WORK TO BE COMPLETED -
Copy every line from the material below that holds "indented".

··· RECORD EXCERPTS

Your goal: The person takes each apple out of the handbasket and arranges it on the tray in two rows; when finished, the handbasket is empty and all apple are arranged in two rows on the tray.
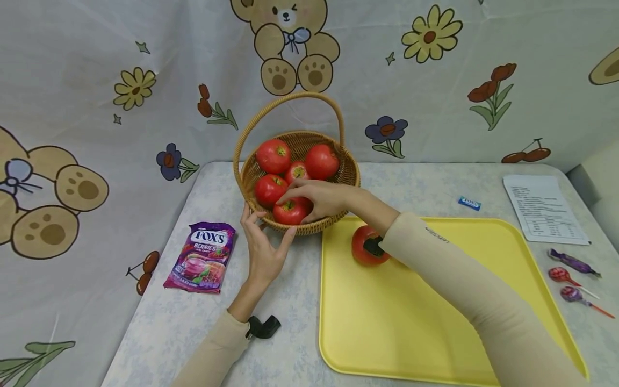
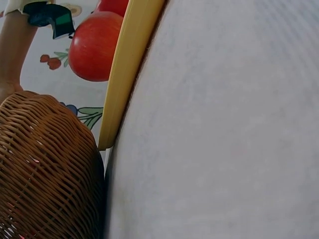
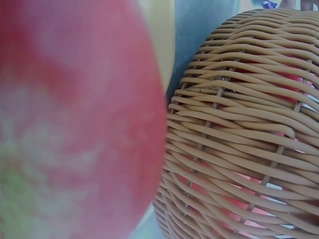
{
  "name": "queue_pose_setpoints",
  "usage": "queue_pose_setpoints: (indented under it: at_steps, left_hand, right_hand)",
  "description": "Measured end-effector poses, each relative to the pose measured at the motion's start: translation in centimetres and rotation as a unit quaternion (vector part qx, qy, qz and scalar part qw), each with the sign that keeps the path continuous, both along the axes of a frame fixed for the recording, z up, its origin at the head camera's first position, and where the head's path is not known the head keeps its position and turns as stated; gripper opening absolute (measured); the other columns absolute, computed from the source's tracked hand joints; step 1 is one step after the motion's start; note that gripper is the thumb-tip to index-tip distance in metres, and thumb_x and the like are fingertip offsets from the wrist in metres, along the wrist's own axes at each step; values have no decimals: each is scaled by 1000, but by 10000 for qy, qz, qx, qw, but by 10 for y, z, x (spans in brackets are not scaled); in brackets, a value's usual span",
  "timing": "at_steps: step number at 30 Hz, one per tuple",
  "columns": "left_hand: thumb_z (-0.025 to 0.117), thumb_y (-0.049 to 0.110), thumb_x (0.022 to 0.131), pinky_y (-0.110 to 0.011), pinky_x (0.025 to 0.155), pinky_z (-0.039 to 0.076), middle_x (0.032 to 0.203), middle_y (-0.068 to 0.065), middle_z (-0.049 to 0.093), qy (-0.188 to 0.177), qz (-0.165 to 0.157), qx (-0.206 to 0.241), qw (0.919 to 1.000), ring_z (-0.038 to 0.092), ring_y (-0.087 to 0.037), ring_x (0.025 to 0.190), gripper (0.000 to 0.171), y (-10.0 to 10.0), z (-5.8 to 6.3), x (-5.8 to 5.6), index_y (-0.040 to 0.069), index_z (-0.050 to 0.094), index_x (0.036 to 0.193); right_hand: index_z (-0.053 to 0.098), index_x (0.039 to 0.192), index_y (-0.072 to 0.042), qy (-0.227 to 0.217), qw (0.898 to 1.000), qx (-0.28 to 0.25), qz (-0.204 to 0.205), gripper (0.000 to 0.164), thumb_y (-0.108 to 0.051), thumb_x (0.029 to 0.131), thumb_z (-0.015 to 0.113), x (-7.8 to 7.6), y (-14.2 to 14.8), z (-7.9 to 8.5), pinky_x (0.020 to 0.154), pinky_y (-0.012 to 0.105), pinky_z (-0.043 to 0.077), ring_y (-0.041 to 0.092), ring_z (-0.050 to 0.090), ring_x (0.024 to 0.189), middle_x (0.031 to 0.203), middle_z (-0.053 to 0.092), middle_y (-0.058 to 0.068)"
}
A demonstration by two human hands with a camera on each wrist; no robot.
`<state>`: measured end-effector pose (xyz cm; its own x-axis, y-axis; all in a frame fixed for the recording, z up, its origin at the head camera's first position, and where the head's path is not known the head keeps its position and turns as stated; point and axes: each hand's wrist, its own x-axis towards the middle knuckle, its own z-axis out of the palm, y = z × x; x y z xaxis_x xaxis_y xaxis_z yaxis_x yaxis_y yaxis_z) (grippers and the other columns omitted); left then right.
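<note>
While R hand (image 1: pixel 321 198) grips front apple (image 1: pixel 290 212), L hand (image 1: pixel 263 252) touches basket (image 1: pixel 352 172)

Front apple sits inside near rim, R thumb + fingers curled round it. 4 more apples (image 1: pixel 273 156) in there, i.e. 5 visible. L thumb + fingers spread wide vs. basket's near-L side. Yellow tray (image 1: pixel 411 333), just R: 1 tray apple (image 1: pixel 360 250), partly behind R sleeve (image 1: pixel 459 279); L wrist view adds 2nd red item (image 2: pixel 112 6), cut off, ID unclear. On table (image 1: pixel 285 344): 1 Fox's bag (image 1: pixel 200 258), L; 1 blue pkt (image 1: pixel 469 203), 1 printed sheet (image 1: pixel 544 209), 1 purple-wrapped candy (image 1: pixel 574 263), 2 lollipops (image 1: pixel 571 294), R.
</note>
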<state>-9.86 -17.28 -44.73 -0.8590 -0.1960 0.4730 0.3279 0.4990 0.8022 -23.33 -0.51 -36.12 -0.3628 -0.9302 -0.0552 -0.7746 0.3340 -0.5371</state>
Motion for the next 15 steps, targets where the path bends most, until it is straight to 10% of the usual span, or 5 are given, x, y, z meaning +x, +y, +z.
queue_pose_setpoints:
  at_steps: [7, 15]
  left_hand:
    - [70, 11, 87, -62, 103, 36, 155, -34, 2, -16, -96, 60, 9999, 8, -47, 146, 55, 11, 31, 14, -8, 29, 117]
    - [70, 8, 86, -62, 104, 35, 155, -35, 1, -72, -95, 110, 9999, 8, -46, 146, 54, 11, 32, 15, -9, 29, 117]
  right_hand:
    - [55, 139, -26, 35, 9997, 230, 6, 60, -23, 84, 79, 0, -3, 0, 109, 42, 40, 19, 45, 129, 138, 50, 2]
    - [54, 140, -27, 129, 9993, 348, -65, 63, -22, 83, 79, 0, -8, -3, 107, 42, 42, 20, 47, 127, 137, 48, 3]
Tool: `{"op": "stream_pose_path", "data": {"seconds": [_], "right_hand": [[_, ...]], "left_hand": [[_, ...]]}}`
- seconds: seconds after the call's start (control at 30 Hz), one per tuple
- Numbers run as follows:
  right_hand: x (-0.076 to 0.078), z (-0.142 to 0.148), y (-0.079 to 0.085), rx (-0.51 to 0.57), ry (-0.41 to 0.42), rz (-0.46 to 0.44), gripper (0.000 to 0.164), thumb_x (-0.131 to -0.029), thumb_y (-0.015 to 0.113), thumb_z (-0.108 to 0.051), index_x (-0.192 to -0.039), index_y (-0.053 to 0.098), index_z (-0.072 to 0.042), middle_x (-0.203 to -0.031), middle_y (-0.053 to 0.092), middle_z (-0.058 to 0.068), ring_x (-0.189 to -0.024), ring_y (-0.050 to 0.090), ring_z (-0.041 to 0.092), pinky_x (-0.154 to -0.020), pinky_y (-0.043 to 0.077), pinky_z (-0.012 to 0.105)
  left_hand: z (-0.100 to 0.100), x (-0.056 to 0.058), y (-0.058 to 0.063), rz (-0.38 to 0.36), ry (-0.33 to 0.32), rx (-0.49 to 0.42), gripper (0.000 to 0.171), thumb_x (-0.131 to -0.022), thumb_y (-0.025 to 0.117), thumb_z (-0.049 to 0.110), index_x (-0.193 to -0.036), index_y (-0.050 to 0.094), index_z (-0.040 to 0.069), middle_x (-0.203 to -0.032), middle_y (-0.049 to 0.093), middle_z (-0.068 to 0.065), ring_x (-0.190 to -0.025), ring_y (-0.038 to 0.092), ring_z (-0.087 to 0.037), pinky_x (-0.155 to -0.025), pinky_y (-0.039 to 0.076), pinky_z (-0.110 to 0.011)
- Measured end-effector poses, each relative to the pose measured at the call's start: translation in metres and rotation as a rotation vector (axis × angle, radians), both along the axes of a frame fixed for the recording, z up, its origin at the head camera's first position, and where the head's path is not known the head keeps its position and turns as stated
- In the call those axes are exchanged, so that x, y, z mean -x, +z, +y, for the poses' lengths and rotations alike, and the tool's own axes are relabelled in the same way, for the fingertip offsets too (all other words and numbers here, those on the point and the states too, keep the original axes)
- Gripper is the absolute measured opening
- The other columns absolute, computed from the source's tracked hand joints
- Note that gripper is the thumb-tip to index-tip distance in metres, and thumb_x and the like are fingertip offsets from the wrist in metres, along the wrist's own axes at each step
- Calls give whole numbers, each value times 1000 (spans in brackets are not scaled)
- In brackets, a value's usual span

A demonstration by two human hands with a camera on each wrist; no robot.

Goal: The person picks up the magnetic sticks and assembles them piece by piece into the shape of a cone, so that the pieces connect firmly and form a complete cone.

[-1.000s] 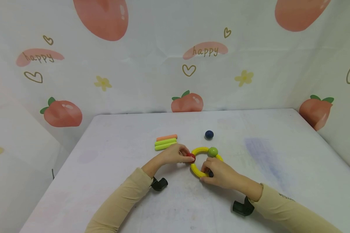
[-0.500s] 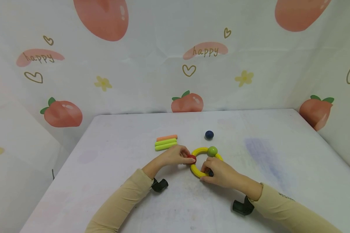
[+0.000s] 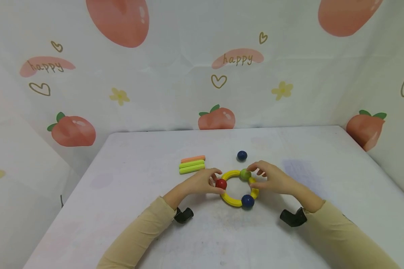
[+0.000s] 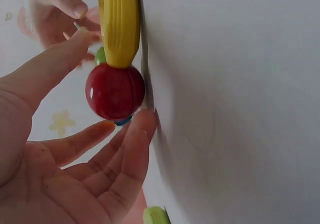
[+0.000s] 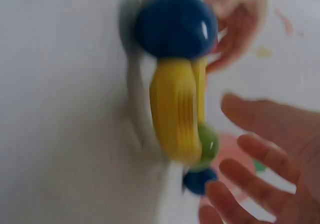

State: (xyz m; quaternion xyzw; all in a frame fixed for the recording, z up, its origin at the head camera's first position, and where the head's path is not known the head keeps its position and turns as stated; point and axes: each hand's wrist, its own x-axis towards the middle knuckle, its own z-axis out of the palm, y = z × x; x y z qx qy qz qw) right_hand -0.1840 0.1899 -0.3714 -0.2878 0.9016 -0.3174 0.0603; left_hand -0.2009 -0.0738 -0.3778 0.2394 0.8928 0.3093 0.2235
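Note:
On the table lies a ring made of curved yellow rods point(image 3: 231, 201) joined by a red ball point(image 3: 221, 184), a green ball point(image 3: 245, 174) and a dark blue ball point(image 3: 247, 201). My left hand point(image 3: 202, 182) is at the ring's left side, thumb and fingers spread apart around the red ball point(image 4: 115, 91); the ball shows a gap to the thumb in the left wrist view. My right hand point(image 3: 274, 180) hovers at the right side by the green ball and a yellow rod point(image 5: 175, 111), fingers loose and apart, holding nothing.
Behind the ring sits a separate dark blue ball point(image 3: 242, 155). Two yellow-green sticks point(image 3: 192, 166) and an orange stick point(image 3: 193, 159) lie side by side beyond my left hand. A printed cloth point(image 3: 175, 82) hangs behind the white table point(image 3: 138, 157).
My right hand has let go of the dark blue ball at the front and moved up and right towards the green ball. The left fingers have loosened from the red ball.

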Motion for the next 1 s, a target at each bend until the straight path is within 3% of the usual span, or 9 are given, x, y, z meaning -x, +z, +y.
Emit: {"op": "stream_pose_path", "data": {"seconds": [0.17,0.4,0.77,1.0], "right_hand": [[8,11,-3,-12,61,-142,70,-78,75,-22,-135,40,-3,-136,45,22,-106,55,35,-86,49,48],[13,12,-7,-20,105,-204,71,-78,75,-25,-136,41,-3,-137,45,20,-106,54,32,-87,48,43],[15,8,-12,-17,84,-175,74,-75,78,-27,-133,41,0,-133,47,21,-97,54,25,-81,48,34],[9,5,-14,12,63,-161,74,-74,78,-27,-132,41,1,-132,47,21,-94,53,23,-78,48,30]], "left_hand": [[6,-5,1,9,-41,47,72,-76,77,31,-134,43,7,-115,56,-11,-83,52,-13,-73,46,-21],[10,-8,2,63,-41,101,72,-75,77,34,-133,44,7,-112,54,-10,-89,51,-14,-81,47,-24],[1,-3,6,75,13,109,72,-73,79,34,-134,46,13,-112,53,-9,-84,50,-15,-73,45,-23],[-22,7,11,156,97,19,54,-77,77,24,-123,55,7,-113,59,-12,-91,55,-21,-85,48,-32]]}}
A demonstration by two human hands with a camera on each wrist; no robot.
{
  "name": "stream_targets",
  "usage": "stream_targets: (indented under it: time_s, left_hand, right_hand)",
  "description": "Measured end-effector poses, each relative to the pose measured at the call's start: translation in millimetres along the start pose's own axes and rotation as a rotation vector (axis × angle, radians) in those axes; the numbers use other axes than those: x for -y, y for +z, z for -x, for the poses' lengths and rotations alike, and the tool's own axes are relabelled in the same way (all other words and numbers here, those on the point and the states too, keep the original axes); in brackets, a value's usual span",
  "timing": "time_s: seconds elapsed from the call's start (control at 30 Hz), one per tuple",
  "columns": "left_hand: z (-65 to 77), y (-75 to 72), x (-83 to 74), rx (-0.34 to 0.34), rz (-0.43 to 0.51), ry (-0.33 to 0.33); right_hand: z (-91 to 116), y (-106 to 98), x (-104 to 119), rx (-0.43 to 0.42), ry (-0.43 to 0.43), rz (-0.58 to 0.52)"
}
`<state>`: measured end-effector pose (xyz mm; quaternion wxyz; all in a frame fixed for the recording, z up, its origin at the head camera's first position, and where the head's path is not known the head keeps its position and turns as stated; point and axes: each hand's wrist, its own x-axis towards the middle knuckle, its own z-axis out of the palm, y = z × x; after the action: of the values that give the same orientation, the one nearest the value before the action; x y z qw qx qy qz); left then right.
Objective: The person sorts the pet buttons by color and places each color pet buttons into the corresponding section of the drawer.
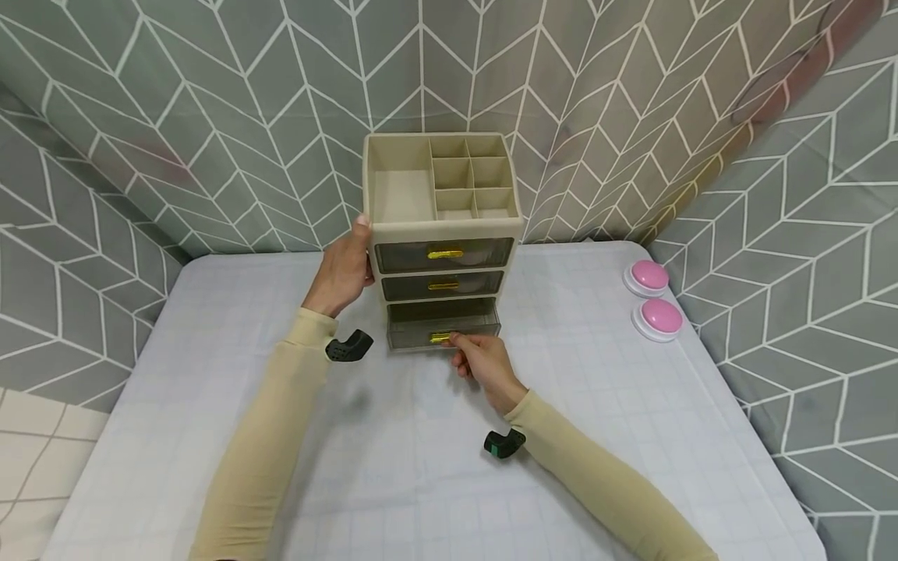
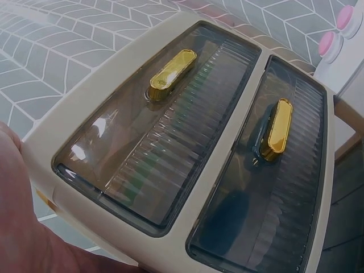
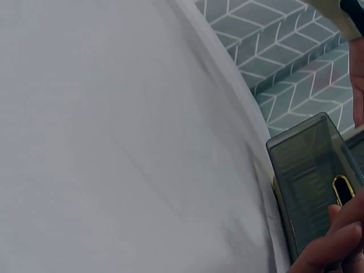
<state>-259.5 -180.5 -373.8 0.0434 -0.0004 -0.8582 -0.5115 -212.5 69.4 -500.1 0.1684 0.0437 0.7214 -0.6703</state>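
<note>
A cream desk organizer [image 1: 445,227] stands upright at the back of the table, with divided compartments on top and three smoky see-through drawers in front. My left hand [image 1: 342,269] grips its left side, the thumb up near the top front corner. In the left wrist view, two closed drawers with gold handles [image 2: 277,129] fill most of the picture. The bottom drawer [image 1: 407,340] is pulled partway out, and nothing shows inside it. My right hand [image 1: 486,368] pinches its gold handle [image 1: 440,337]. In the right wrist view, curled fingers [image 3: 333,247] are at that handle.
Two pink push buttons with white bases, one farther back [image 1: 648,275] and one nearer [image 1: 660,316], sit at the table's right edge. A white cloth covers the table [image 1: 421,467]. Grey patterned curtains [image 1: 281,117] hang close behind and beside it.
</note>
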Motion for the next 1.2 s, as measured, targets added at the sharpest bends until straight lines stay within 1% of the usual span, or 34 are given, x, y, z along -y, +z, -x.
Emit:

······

RESULT OF THE EXERCISE -
  "usage": "queue_pose_setpoints: (indented under it: at_steps, left_hand, right_hand)",
  "usage": "stream_targets: (indented under it: time_s, left_hand, right_hand)",

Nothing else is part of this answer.